_TASK DESCRIPTION_. Every line below between the line holding "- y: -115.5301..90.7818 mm" and the line holding "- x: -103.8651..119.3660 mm", inclusive, should be repeated exactly, and all other lines omitted.

[Records excerpted from a collection]
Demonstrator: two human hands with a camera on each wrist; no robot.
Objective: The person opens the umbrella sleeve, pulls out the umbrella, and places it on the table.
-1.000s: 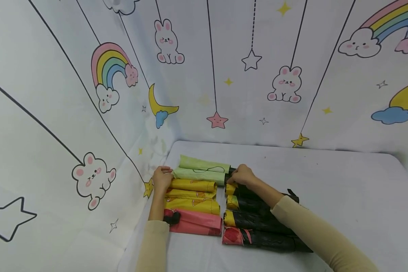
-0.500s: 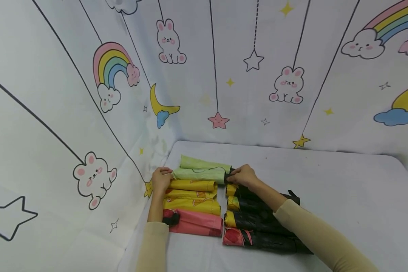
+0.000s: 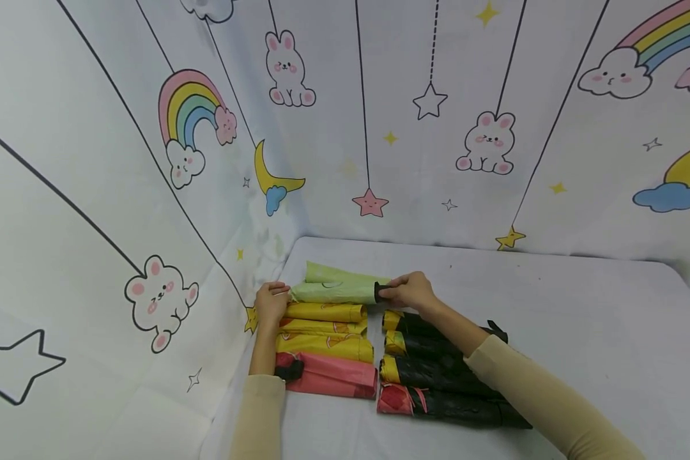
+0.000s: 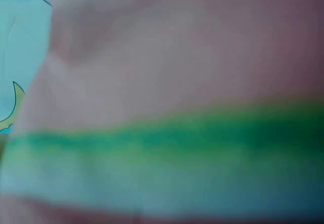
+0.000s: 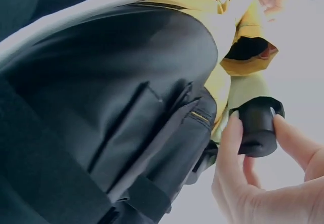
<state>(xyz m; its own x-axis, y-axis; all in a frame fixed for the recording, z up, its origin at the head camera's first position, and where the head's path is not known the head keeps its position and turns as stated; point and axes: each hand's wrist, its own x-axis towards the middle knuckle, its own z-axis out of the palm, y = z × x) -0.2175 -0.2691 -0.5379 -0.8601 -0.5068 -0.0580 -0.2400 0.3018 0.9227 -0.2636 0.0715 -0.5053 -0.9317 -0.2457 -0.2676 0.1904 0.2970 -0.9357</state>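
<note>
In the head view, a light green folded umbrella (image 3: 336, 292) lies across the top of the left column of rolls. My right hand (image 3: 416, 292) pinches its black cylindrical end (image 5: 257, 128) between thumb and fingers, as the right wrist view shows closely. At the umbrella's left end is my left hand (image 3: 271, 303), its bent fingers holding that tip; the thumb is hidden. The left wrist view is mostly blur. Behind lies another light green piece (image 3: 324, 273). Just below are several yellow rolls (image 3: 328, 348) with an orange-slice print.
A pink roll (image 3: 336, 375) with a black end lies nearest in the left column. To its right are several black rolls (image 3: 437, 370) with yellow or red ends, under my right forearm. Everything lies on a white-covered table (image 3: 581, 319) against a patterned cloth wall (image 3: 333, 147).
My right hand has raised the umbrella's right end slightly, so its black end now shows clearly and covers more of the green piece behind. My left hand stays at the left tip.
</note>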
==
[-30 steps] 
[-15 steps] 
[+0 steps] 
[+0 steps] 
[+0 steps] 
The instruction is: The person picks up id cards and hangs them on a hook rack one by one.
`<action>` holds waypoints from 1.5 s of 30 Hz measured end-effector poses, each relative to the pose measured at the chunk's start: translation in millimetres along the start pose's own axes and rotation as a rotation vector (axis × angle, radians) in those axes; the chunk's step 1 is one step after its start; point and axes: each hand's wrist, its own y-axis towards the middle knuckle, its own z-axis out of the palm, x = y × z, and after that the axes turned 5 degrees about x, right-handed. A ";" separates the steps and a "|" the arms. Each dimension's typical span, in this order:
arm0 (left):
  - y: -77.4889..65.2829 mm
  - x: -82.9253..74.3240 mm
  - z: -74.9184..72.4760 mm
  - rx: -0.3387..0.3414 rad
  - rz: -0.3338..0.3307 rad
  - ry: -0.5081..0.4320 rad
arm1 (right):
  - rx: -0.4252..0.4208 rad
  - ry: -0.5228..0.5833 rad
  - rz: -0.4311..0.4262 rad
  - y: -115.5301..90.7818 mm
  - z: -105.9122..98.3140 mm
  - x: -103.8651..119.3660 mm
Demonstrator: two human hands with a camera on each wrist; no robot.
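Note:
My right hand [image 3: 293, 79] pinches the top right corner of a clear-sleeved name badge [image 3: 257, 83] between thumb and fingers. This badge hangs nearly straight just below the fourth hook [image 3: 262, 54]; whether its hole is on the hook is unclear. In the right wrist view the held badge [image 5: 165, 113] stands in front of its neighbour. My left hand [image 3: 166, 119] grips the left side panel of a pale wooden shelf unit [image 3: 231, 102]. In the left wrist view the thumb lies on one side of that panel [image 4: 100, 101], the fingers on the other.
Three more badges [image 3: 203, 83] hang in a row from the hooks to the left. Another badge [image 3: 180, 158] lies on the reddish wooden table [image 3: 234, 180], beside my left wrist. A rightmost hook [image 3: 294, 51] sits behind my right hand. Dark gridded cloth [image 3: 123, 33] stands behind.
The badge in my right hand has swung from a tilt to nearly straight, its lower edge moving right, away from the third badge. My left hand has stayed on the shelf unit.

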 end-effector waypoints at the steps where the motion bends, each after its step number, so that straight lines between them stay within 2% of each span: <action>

_EXERCISE RESULT_.
  - y: -115.5301..90.7818 mm
  - z: -105.9122..98.3140 mm
  - x: -103.8651..119.3660 mm

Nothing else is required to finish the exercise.